(YOUR TASK) Extract from the listing each line in which the word "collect" appears.

Start of DATA EXCERPTS

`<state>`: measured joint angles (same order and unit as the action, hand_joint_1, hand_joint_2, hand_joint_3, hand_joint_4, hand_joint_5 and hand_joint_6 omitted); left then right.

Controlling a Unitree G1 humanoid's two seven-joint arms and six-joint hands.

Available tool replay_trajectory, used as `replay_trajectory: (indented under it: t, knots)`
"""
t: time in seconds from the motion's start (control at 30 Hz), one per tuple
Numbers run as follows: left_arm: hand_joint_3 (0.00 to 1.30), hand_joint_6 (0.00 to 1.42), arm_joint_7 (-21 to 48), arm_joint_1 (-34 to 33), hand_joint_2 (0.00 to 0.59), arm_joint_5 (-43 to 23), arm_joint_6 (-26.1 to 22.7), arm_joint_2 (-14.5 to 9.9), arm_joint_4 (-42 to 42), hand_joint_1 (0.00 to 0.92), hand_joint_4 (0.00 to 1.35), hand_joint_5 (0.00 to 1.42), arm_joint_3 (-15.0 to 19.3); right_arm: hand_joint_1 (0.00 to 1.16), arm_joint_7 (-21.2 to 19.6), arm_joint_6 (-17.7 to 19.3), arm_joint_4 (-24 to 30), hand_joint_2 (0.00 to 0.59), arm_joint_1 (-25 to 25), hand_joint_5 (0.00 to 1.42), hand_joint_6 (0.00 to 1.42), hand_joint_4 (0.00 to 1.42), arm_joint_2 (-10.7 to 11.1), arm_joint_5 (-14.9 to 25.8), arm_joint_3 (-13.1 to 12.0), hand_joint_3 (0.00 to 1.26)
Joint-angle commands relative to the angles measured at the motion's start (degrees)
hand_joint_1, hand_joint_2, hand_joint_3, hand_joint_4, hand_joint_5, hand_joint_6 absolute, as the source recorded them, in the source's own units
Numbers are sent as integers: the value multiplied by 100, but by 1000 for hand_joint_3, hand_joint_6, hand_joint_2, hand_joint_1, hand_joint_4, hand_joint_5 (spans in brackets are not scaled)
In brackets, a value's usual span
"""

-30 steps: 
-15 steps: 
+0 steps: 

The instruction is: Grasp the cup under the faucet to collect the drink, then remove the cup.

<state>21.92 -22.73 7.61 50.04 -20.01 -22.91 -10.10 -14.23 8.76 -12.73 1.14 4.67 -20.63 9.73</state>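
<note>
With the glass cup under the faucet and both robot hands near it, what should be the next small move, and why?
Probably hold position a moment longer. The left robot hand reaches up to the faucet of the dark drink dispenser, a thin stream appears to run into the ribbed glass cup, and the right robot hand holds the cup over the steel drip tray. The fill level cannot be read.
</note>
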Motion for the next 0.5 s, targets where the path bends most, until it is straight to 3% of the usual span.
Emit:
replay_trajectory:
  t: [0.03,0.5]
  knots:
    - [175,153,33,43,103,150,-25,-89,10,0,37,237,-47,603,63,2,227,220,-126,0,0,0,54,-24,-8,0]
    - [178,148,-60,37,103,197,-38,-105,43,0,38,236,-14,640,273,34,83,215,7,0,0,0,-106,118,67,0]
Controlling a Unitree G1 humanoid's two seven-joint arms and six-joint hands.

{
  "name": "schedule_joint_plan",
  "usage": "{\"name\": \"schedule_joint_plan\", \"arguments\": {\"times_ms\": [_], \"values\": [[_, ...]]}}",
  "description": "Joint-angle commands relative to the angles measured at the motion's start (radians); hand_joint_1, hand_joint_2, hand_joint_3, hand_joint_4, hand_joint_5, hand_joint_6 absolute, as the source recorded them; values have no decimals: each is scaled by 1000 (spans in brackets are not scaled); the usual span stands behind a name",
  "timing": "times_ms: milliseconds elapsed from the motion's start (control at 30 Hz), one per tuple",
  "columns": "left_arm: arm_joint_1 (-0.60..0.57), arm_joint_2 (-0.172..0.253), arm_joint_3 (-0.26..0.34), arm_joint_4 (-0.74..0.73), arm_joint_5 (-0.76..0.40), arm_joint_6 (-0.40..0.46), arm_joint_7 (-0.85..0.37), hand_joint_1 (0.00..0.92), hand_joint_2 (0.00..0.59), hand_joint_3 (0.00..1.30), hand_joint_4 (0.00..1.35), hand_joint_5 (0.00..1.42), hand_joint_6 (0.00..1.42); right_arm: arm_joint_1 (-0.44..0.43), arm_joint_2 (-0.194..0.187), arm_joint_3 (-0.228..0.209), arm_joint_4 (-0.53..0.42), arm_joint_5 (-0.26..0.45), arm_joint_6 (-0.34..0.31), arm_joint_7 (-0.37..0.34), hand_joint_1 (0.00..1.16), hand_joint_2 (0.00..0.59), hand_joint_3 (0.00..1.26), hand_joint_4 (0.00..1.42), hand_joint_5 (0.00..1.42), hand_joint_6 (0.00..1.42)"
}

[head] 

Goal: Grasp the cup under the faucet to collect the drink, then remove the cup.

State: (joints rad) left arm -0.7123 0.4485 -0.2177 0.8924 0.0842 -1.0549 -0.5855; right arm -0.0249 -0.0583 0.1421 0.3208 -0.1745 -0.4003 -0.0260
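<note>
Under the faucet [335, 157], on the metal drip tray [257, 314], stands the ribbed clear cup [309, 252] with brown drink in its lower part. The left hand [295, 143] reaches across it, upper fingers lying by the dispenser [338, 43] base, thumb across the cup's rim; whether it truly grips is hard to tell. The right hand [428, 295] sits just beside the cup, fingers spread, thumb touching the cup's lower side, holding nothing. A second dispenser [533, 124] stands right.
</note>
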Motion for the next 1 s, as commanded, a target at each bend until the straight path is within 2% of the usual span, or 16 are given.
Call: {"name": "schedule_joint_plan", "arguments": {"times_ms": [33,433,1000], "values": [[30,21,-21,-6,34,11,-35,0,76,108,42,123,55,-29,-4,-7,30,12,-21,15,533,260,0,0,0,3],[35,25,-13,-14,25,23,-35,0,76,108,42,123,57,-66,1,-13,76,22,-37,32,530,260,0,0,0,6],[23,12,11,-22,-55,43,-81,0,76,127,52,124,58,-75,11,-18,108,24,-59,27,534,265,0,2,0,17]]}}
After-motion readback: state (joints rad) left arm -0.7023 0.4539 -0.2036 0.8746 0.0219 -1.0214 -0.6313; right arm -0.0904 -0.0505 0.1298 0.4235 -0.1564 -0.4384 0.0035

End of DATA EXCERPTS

(TASK OUTPUT)
The instruction is: Grasp the cup under the faucet to collect the drink, then remove the cup.
Goal: Grasp the cup under the faucet to collect the drink, then remove the cup.

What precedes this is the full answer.